Seit den 1970er-Jahren sind die Studiengebühren stetig gestiegen und erreichen inzwischen schwindelerregende Höhen. Noch einmal, ich glaube nicht, dass sich anhand von Dokumenten nachweisen lässt, dass dies auf gezielte Planungen zurückzuführen ist, aber die Auswirkungen sind klar – damit wurde weiten Teilen der Bevölkerung der Zugang zu höherer Bildung genommen. Wer es dennoch schafft, steckt hinterher in der Schuldenfalle. Mit 100.000 Dollar Schulden nach dem Studienabschluss ist man nicht mehr frei. Und man kann weder wie ein Unternehmen Konkurs anmelden, noch gibt es für diese Art Schulden die Möglichkeit der Privatinsolvenz. Sie verfolgen einen womöglich ein Leben lang, sogar die Rente kann noch dafür gepfändet werden. Es bleibt einem nichts anderes übrig, als sich der Macht zu beugen.

So ziemlich dasselbe passiert im Schul- und Kindergartenbereich. Hier gibt es die Tendenz, statt Bildung schlichte Fertigkeiten zu vermitteln und die Entwicklung von Kreativität und Unabhängigkeit zu untergraben – nicht nur bei den Schülern, auch bei den Lehrern. Die zunehmende Konzentration auf Prüfungswissen und Bildungsgesetze wie George W. Bushs »No Child Left Behind« und Obamas »Race to the Top« haben genau diesen Effekt. Meiner Ansicht nach handelt es sich bei all dem um Methoden der Indoktrination und Kontrolle. Ein anderer Weg, der zum selben Ziel führt, besteht natürlich darin, die kostenlose Bildung einzuschränken oder ganz abzuschaffen.

Auch der Zuwachs an Charter Schools, Vertragsschulen, ist ein nur leicht verbrämtes Bestreben, das öffentliche Schulsystem zu zerstören. Durch Charter Schools werden öffentliche Gelder in private Institutionen umgelenkt und so das öffentliche Schulsystem geschwächt. Die Charter Schools erzielen aber trotz aller Vorteile keine besseren Ergebnisse, was nahelegt, dass man die öffentlichen Einrichtungen zerstören will.

Siehe: Alan Schwarz, »Aufmerksamkeitsdefizit oder nicht, Pillen für bessere Schulleistungen«, New York Times, 9. Oktober 2012; S. 46.

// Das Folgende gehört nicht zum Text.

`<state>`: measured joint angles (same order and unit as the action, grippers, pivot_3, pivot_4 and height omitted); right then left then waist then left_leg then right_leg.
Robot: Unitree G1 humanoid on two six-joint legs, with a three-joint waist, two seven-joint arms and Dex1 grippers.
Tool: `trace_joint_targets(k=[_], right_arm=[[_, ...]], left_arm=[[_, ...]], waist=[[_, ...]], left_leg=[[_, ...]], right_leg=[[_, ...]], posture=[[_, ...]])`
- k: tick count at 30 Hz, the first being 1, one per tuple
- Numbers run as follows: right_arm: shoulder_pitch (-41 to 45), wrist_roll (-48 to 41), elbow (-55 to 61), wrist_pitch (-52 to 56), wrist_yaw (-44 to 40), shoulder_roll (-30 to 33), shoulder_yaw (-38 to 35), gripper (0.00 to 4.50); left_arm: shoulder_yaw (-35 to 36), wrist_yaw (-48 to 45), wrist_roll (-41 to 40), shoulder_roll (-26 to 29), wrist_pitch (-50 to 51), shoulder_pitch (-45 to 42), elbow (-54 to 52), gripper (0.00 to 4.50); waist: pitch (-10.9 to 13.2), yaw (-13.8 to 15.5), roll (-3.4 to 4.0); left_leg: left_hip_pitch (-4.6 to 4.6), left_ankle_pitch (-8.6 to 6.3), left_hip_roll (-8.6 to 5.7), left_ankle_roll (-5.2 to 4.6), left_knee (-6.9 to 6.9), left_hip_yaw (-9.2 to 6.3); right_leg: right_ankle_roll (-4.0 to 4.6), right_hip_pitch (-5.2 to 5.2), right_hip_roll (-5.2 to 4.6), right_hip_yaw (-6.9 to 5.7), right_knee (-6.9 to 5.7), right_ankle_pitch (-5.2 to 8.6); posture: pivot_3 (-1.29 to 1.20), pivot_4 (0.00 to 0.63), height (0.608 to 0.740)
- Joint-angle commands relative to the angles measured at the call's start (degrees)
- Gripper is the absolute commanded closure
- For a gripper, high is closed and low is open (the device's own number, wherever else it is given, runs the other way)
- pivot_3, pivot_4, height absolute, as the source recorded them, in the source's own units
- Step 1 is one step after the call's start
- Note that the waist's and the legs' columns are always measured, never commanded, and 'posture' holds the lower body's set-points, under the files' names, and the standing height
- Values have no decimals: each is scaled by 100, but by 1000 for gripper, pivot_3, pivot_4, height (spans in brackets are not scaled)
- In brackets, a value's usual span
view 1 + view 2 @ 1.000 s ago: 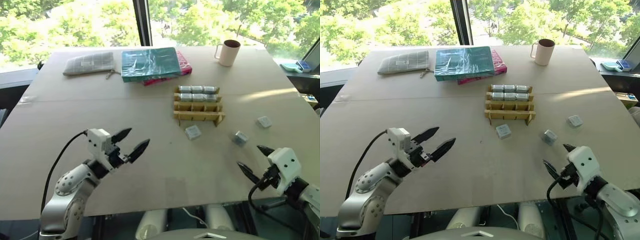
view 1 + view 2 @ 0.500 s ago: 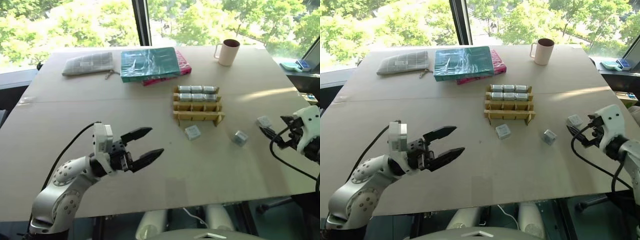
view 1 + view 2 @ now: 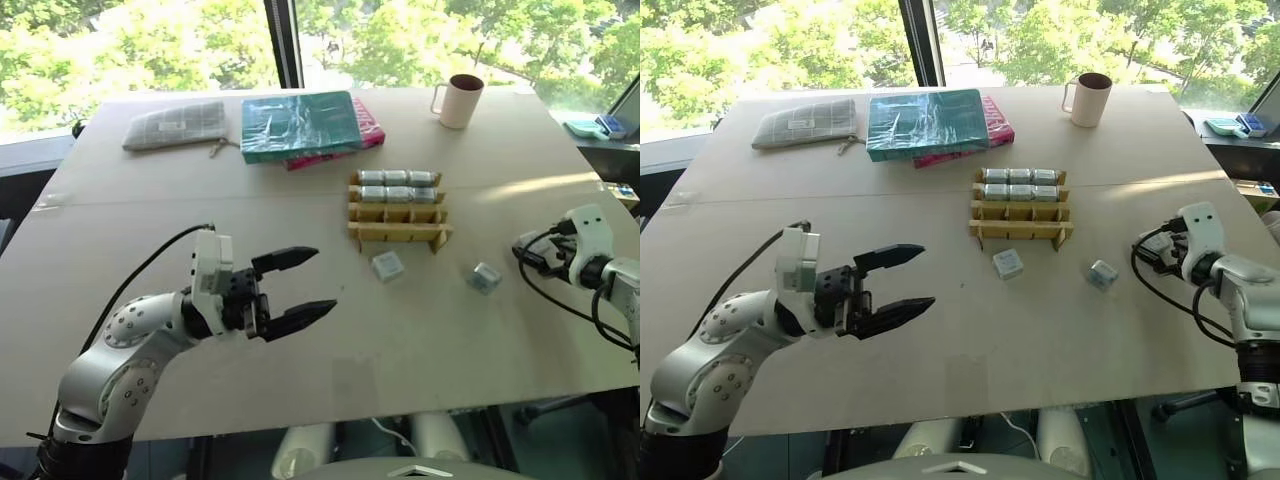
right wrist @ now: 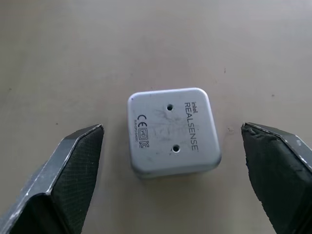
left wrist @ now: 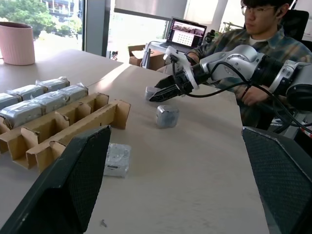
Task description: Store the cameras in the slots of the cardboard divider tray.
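The cardboard divider tray [image 3: 397, 222] sits right of the table's middle, its two back rows filled with cameras [image 3: 396, 179]. Two loose cameras lie in front of it, one flat [image 3: 386, 265] and one tilted [image 3: 484, 277]. A third camera [image 4: 171, 130], labelled face up, lies on the table between the open fingers [image 4: 68, 170] of my right gripper [image 3: 524, 250], which hovers just above it without touching. My left gripper [image 3: 322, 281] is open and empty above the near left of the table, pointing right toward the tray.
A pink mug [image 3: 458, 100] stands at the far right corner. Teal and pink books [image 3: 305, 125] and a grey pouch [image 3: 178, 125] lie along the far edge. A seated person [image 5: 263, 29] and a laptop [image 5: 184, 34] are beyond the table's right side.
My right gripper has swung out from the near edge to the far-right loose camera and now straddles it. My left gripper has risen slightly and turned to point right.
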<state>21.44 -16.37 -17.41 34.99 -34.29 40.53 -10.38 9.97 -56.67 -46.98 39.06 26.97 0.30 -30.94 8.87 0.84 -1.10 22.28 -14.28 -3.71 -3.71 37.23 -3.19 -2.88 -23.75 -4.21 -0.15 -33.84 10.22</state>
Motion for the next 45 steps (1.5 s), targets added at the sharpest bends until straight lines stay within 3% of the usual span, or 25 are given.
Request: trace_joint_targets(k=[1, 4, 5, 10, 14, 19, 25, 33, 38, 42, 43, 44, 45], right_arm=[[175, 97, -231, -264, 7, -65, -19, 808], [191, 169, -293, -441, -7, -103, 21, 2340], [189, 147, -230, -450, 0, -123, 0, 2571], [-404, 479, 1278, -1442, -269, 151, 157, 2554], [-805, 997, 2698, -2323, -369, 375, 437, 2554], [-631, 1373, 4530, -2392, -270, 159, 1110, 2554], [-52, 1810, 4987, -2547, -285, -171, 1851, 2554], [165, 1750, 5105, -2494, -393, -454, 1991, 2554], [114, 1795, 5155, -2473, -387, -558, 1999, 2554], [101, 1762, 5149, -2430, -406, -616, 2012, 2554], [79, 1687, 5142, -2387, -443, -629, 2009, 1754], [47, 1595, 5138, -2329, -473, -649, 1992, 1468], [31, 1535, 5135, -2285, -490, -664, 1983, 755]], left_arm=[[-112, -153, 30, 14, -128, -285, 5, 0], [-230, -274, 46, 14, -111, -569, 136, 0], [-258, -303, 29, 17, -70, -673, 191, 0], [-627, -169, 57, -164, 163, -1385, 461, 0], [-641, 670, -177, -620, 639, -1929, 673, 0], [-671, 2173, -1721, -1105, 2675, -2967, 1097, 0], [-780, 2744, -2253, -1577, 3499, -3578, 1672, 0], [-674, 2631, -2195, -1692, 3613, -3803, 1957, 0], [-587, 2612, -2300, -1746, 3685, -3885, 2012, 1452], [-532, 2586, -2298, -1724, 3722, -3924, 2045, 3335], [-521, 2559, -2279, -1713, 3728, -3938, 2063, 3745], [-522, 2524, -2235, -1698, 3719, -3949, 2084, 3743], [-518, 2498, -2204, -1687, 3716, -3959, 2100, 3743]], waist=[[0, 2, 0], [-1, 2, -1], [-1, -2, -1], [2, 15, 7], [7, -18, 15], [9, -9, 6], [8, -4, -4], [8, 1, -4], [8, -1, -3], [8, -4, -4], [8, -3, -3], [8, 5, -5], [8, 6, -4]], left_leg=[[-3, 0, 0, 0, 1, 0], [-8, -13, 0, -23, 4, 1], [-10, -13, 0, -23, 6, 2], [-6, 1, -1, 0, 6, -1], [-6, 1, -3, 0, 6, 4], [-4, 0, 0, 5, 8, -17], [-7, 2, -9, 8, 22, -18], [-6, 6, -8, 16, 17, -21], [-6, 6, -8, 17, 17, -20], [-7, 7, -8, 19, 16, -20], [-8, 7, -8, 19, 16, -20], [-8, 7, -8, 19, 16, -19], [-7, 7, -8, 19, 17, -21]], right_leg=[[0, 2, 0, 1, -1, 0], [2, 6, 3, 1, -4, -3], [2, 8, 4, 1, -4, -3], [-14, 5, 7, -3, -7, -13], [-24, 2, 9, 3, -5, -17], [-27, 2, 15, -10, -11, -16], [-28, 5, 15, -10, -14, -16], [-25, 3, 17, -8, -17, -16], [-25, 3, 17, -8, -16, -16], [-24, 2, 18, -7, -20, -16], [-24, 2, 18, -8, -20, -16], [-24, 3, 17, -7, -20, -16], [-24, 3, 17, -8, -20, -16]], posture=[[0, 150, 740], [0, 150, 740], [0, 150, 740], [0, 150, 740], [0, 150, 740], [0, 150, 740], [0, 150, 740], [0, 150, 740], [0, 150, 740], [0, 150, 740], [0, 150, 740], [0, 150, 740], [0, 150, 740]])
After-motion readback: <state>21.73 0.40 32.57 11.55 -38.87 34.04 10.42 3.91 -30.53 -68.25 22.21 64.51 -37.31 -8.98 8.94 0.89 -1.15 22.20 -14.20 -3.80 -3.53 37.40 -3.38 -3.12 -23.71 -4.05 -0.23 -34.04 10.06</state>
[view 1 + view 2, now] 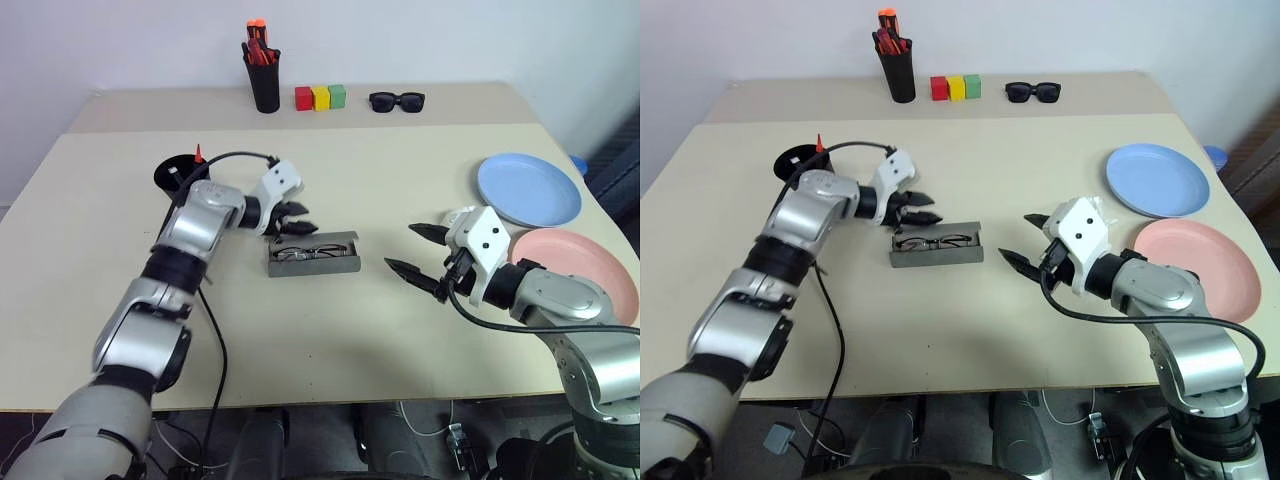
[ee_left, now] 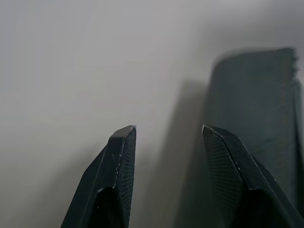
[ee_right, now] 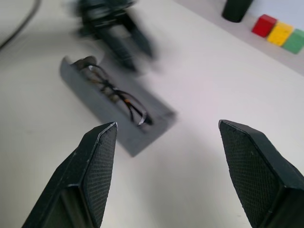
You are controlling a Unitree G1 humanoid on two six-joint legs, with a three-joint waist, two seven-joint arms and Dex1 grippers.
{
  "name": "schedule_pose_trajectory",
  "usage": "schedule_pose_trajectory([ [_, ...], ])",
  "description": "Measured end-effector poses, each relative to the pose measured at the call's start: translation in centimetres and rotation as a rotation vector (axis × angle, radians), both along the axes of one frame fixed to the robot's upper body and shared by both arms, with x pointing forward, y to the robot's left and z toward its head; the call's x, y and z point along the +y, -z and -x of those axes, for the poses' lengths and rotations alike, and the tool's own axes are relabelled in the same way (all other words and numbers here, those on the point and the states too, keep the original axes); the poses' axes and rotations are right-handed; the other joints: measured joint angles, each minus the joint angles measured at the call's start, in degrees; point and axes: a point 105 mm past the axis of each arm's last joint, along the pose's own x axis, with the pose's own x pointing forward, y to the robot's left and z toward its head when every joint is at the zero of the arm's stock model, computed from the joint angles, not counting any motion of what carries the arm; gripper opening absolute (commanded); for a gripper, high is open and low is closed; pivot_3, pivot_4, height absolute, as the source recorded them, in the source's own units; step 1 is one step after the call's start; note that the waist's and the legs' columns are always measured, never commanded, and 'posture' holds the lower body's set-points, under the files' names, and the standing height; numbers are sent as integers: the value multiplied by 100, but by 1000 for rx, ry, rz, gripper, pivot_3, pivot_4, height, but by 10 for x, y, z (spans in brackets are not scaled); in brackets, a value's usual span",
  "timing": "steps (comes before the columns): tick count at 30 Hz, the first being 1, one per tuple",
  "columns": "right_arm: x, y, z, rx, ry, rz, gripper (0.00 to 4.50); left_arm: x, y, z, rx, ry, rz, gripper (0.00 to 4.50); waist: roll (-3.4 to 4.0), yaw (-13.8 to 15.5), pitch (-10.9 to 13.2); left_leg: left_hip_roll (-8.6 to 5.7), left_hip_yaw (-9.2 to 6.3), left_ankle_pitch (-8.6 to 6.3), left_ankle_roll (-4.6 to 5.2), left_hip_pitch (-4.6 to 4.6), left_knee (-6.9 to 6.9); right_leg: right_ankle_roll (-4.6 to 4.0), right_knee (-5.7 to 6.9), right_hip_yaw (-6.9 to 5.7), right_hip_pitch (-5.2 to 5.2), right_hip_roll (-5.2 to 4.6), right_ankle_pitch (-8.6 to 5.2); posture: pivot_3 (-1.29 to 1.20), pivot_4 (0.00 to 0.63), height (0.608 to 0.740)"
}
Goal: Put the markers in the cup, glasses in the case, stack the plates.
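The left gripper (image 1: 296, 222), part open and empty, hovers at the rear edge of the case (image 1: 314, 254); the glasses (image 1: 308, 251) lie inside, lid not shut. The right gripper (image 1: 412, 250) gapes empty nearby. A marker (image 1: 198, 153) stands in the cup (image 1: 176, 172). Blue plate (image 1: 528, 188) and pink plate (image 1: 590, 268) sit side by side, unstacked

Glasses (image 1: 932, 242) in open case (image 1: 936, 256)
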Motion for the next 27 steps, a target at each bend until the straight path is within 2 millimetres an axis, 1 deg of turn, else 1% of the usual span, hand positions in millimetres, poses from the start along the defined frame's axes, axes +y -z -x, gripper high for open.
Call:
schedule_pose_trajectory([
  [3,-7,1,-12,1,41,17,3458,4,-2,26,-29,94,-45,2261,1,-4,-1,-1,2,0,0,4,4,-2,-1,2,7,-2,-1,0,150,740],
  [5,-16,2,-23,4,96,33,3458,3,0,37,-37,127,-55,2261,2,3,-1,-1,2,0,0,8,5,-4,-1,2,10,-2,-2,0,150,740],
  [8,-38,0,-48,-11,231,81,3458,-4,2,41,-64,135,-13,2261,3,17,-1,-1,3,0,0,6,10,-18,-2,2,11,-4,-7,0,150,740],
  [10,-67,-1,-65,-24,361,153,3458,-8,-3,39,-103,112,54,2261,2,35,-1,-2,3,0,0,2,11,-9,-4,1,10,-5,-2,0,150,740],
  [12,-96,-1,-76,-36,455,235,3458,-4,-14,34,-170,65,98,2261,2,34,-1,-2,4,0,1,2,2,-3,-3,1,2,-4,0,0,150,740],
  [14,-117,0,-83,-40,510,284,3458,2,-24,35,-222,42,124,2261,2,20,-1,-2,3,-1,2,3,-3,-2,-3,1,1,-4,0,0,150,740],
  [16,-140,2,-88,-32,568,324,3458,4,-26,43,-239,47,142,2261,6,-21,0,-2,10,-2,3,3,-3,-2,-3,5,1,-6,1,0,150,740],
  [18,-164,3,-93,-29,621,390,3458,4,-23,49,-232,51,157,2261,7,-23,1,-2,13,-2,3,4,-1,-1,-2,6,1,-6,1,0,150,740],
  [20,-178,3,-103,-34,644,440,3458,4,-21,51,-218,34,175,2261,7,-47,1,-1,15,-1,4,10,3,-3,-1,8,3,-4,2,0,150,740],
  [21,-183,3,-108,-35,652,456,3458,3,-22,53,-219,34,185,2261,9,-50,2,-1,16,-1,4,10,4,-7,-1,9,3,-4,4,0,150,740],
  [23,-186,9,-116,-30,641,495,3458,2,-22,53,-220,26,192,2261,9,-68,2,-1,16,0,4,16,7,-10,-1,10,10,-3,4,0,150,740],
  [27,-176,35,-130,5,586,534,3458,3,-23,52,-223,-1,199,2261,9,-101,2,-1,16,-1,4,13,3,-4,-2,10,9,-3,5,0,150,740],
])
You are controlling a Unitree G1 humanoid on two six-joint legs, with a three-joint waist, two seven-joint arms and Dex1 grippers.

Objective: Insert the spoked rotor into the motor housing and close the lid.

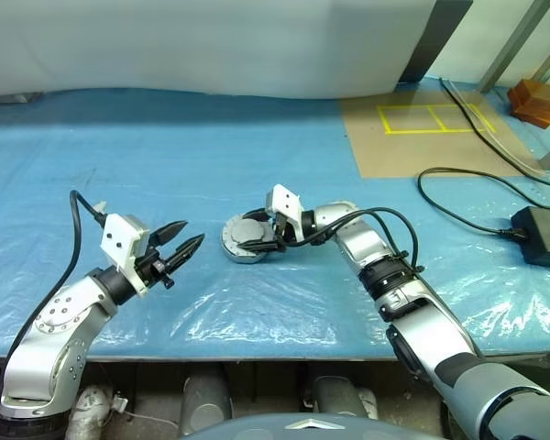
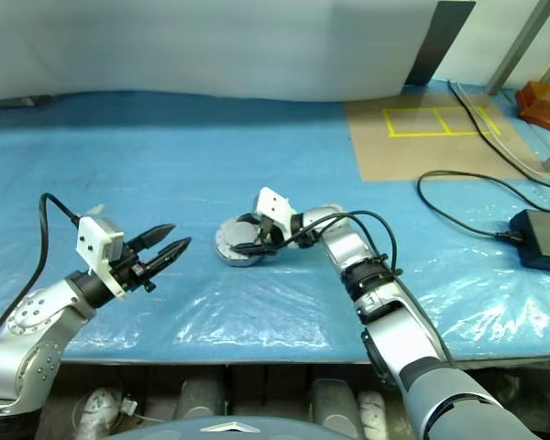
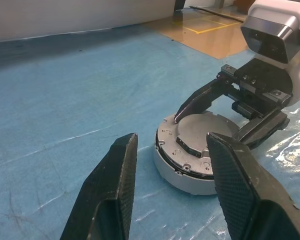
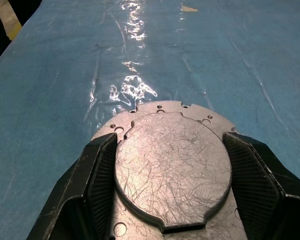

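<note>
Right wrist view: the flat round grey metal lid (image 4: pixel 172 167) lies plain side up on the round pale silver motor housing (image 4: pixel 155 111), right between the right gripper (image 4: pixel 172 175) and its two black fingers. They stand wide on each side of the lid; I cannot tell if they touch it. The left gripper (image 1: pixel 181 245) waits near the housing, half open and empty.

Silver arms, white wrist boxes, black cables, black-fingered left hand (image 1: pixel 184 245)

Pale silver motor housing (image 3: pixel 190 175) flat on blue sheet, plain-faced grey lid (image 4: pixel 172 167) seated on top
</note>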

Die New York Times berichtete von Ärzten, die Kindern aus ärmlichen Verhältnissen Medikamente zur Verbesserung ihrer schulischen Leistungen verschreiben, obwohl sie genau wissen, dass diesen Kindern nichts fehlt – krank ist hier nur die Gesellschaft. Dies zeigt, dass wir alle eben entschieden haben, nicht die Gesellschaft zu ändern, sondern die Kinder. Es geht dabei um Kinder aus Armutsvierteln mit schlecht ausgestatteten Schulen, deren Leistungen zu wünschen übrig lassen. Also traktieren wir sie mit Medikamenten. Eigentlich aber haben nicht wir als Gesellschaft dies entschieden, sondern die Herren über unsere Gesellschaft.